Pengaruh Ito sangat signifikan dalam kunjungan ke studio rekaman. Mengenali Gubernur Jenderal Minami, semua orang merasa malu dan bingung. Gubernur Jenderal menginstruksikan Eun-tae, yang mengikutinya, untuk memainkan apa saja. Ito, yang berdiri di sebelahnya, secara pribadi membuka tutup piano dan menjadi lebih antusias dari biasanya. Musik yang direkam hari itu adalah komposisi yang belum pernah diberi judul oleh Eun-tae. Ito memberinya judul dan merekamnya. Karya piano tersebut, dengan judul yang tidak dikenal "Naisen Ilche," dengan cepat menyebar ke seluruh Gyeongseong, dan penampilannya yang menakjubkan mendorong para pemuda yang bodoh, yang tidak mengetahui situasi sebenarnya, untuk berbaris ke medan perang. Pada parade mengerikan yang mengirimkan tentara Korea ke medan perang, Eun-tae harus memainkan karya tersebut berulang kali saat para tentara dipanggil untuk menaiki kapal yang menuju Jepang. Meskipun yakin akan menjadi umpan meriam, para pemuda Korea menaiki kapal tanpa ragu-ragu. Rasa pahit muncul di tenggorokan mereka. Jauh di sana, di luar tempat acara, orang tua pasti meratap atas kehilangan anak-anak mereka. Eun-tae merasa ingin memotong kedua tangannya sendiri. Dia berpikir dia harus menemui konselor besok.

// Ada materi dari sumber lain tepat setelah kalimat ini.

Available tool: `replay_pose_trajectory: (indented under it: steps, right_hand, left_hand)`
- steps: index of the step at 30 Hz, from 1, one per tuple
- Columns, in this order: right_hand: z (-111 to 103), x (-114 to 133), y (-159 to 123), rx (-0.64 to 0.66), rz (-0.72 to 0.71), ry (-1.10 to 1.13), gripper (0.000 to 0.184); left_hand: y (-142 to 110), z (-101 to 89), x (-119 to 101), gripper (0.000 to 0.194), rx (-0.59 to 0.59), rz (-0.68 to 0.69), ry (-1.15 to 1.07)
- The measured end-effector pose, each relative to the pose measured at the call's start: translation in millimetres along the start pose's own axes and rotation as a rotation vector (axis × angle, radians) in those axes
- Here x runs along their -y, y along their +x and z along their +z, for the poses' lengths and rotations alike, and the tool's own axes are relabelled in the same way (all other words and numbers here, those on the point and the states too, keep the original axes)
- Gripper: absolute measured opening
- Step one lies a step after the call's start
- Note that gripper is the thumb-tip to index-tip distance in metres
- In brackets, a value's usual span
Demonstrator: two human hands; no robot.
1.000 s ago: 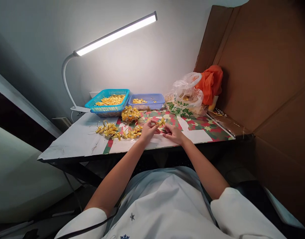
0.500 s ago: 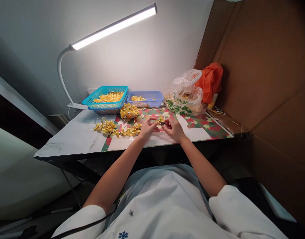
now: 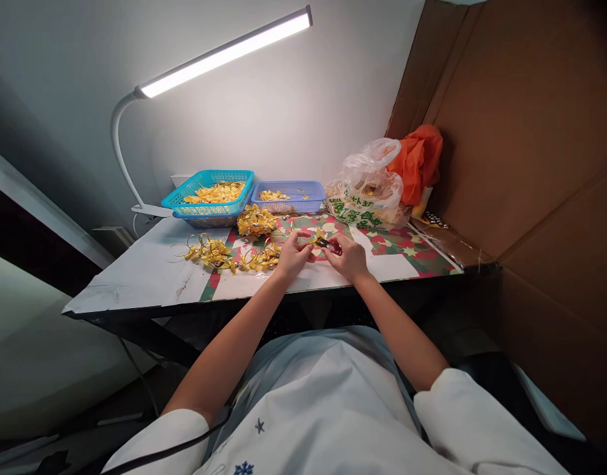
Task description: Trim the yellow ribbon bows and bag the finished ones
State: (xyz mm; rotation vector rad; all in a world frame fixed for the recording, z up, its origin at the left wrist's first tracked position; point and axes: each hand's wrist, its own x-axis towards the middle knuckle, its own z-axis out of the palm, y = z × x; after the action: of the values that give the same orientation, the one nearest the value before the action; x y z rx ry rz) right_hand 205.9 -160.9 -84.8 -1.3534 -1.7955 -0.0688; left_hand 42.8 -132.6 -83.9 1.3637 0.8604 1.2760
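Note:
My left hand (image 3: 293, 257) is closed in a pinch around a small gold ornament (image 3: 319, 235) over the front middle of the table. In my right hand (image 3: 350, 257) is a small pair of pliers (image 3: 324, 243), its dark jaws at the ornament. Fingers hide most of the pliers' handles and part of the ornament. Left of my hands lie gold hoops with yellow petal-like pieces (image 3: 212, 253) and silver beads or bells. A second bunch (image 3: 264, 257) lies right beside my left hand, and a denser clump (image 3: 255, 221) sits behind it.
A turquoise basket (image 3: 167, 200) of yellow pieces and a shallow lilac basket (image 3: 288, 206) stand at the back. To the right are a clear plastic bag (image 3: 365, 198) and an orange bag (image 3: 422, 161). A white lamp (image 3: 120, 142) rises at the left; cardboard (image 3: 531, 132) walls the right.
The dark jaws of the pliers show a little more beside the gold ornament. Both hands stay in nearly the same place, and the whole view has shifted very slightly.

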Motion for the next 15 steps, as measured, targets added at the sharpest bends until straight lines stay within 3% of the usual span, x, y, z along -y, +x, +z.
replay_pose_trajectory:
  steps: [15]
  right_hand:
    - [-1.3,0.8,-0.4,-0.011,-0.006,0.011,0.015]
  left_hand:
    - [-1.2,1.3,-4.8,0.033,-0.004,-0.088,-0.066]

Siklus ini berlanjut selama tiga tahun: menderita dan melarikan diri dari orang-orang yang memanjakannya. Orang-orang ingin tahu segala sesuatu tentang Eun-tae, untuk memahami di mana letak kejeniusannya. Mereka mengawasinya dengan mata penuh nafsu, berharap suatu hari nanti dapat memilikinya, seperti hiasan di lemari kaca Jiro. Setiap langkah yang diambilnya di dalam mansion menjadi sumber informasi yang mereka cari, sehingga ia menjadi tidak dapat dipercaya: bukan karyawan mansion, bukan orang-orang yang ditemuinya, bahkan bukan penasihatnya. Dan gubernur jenderal masih mengharapkannya untuk mencurahkan seluruh energinya untuk menggubah musik bagi Jepang. Terlepas dari perjuangannya, Eun-tae hanya bisa menelan gumpalan di tenggorokannya dan menundukkan kepala saat ia ditawan oleh uang dan rasa bersalah. Kadang-kadang, ia akan menyerah pada depresi. Amadeus sangat membencinya. Jadi setiap kali ia merasa sedih, Amadeus akan mengambil sebotol anggur dan menuangkannya ke tenggorokan Eun-tae sampai ia kehilangan kesadaran. Bahkan saat ia berjuang, tersedak, Amadeus tidak akan melepaskannya. Setelah kehilangan kesadaran, diliputi sesuatu yang tidak bisa ia pastikan apakah itu bagian dari kematiannya atau hanya efek alkohol, ia menemukan selembar musik yang belum pernah dilihatnya sebelumnya. Dan Eun-tae, dengan tangan gemetar, menulis namanya. Setelah menulis namanya sendiri, bukan Amadeus, di lembaran yang asing itu, ia menggenggam tangannya dan berdoa dengan panik. Ia hanya menginginkan kematian.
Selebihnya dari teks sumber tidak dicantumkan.